Von den 112.272 Asylwerbern, die im letzten Jahr einen Antrag in Österreich gestellt haben, wurden 24.717 bereits zuvor in einem anderen Land erfasst. Das zeigen Daten aus dem Innenministerium, wie die "Wiener Zeitung" berichtet.
Die meisten von ihnen wurden in Bulgarien (9.605), Griechenland (7.896), Deutschland (1.500) und Rumänien (1.500) registriert. Dies ist ein deutlich niedrigerer Anteil im Vergleich zu den Vorjahren.

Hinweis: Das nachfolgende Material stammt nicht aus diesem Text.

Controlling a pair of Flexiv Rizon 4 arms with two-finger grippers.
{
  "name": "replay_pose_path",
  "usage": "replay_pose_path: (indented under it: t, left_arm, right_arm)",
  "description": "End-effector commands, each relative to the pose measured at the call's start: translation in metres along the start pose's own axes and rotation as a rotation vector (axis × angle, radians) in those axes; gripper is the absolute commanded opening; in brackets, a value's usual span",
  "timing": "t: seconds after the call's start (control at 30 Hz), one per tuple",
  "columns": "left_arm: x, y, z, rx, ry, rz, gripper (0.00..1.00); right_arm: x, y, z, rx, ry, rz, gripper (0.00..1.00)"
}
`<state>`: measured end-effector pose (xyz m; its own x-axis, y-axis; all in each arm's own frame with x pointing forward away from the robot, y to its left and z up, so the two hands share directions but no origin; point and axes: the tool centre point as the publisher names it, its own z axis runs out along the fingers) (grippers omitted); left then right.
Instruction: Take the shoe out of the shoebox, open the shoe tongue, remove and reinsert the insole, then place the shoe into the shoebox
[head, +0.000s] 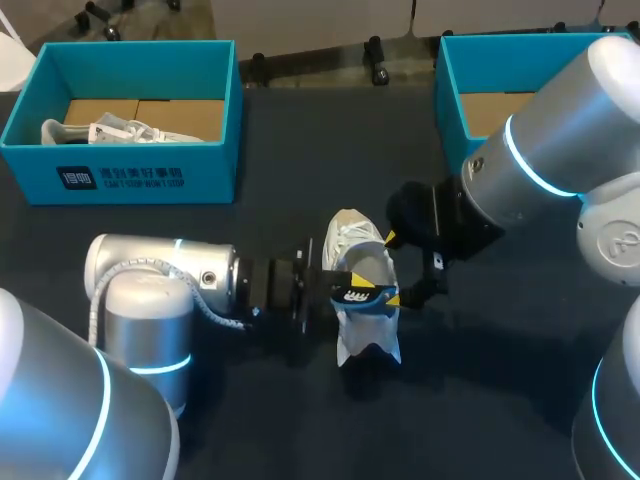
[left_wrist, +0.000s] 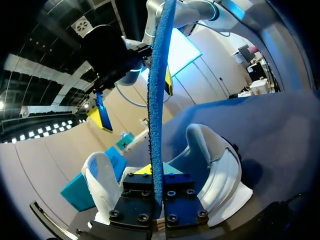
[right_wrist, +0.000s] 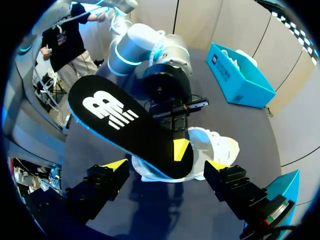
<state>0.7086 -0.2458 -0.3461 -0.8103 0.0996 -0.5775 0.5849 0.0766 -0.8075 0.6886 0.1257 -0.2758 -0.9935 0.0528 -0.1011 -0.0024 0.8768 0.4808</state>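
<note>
A white shoe (head: 362, 262) lies on the dark table, toe toward the near edge. Just over its opening my left gripper (head: 362, 293) is shut on the black insole (head: 352, 296). In the left wrist view the insole (left_wrist: 157, 100) stands edge-on between the fingers (left_wrist: 158, 182), with the shoe (left_wrist: 217, 167) beneath. The right wrist view shows the insole's (right_wrist: 120, 122) logo face, held at its heel end by the left gripper (right_wrist: 181, 149) above the shoe (right_wrist: 220, 147). My right gripper (head: 396, 268) (right_wrist: 167, 166) stands open right of the shoe, its fingers on either side of the insole without touching it.
A teal shoebox (head: 130, 175) at the back left holds another white shoe (head: 120, 130). A second teal shoebox (head: 450, 95) stands at the back right, partly hidden by my right arm. The same back-left box (right_wrist: 240, 80) shows beyond the shoe in the right wrist view.
</note>
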Motion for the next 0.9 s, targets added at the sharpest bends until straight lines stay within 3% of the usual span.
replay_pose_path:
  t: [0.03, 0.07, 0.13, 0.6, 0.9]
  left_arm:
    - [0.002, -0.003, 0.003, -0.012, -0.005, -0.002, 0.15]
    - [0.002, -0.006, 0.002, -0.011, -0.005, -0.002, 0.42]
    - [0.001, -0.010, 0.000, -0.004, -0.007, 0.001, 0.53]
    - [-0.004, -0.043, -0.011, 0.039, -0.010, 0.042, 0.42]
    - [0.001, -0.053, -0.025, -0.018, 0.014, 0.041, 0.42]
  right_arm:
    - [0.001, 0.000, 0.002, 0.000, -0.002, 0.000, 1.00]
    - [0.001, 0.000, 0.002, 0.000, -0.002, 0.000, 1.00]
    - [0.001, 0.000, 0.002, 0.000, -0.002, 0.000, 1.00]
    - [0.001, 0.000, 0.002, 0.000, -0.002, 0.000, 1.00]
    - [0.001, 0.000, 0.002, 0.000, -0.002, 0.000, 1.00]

Kritik kommt von FPÖ-Chef Herbert Kickl. Er fragt sich, "warum sich das Innenministerium hier nicht an die Dublin-Regel hält und diese Asylwerber nicht in jenes Land bringt, wo sie erstmals aufgeschlagen sind." Dieser Umstand beweise, "dass die Menschen gezielt nach Österreich wollen, weil es hier weit bessere Sozialleistungen gibt als beispielsweise in Griechenland oder Bulgarien."
Innenminister Gerhard Karner kündigte in einem Interview mit der "Welt" an, dass Österreich nach Verabschiedung einer neuen europäischen Asylpolitik keine Migranten aus Drittstaaten mehr aufnehmen werde und fordert in der Debatte über eine gemeinsame europäische Asylpolitik weitere Zugeständnisse der deutschen Bundesregierung. "Ich baue darauf, dass Deutschland Österreich beim Thema Asylzentren in sicheren Drittstaaten unterstützen wird."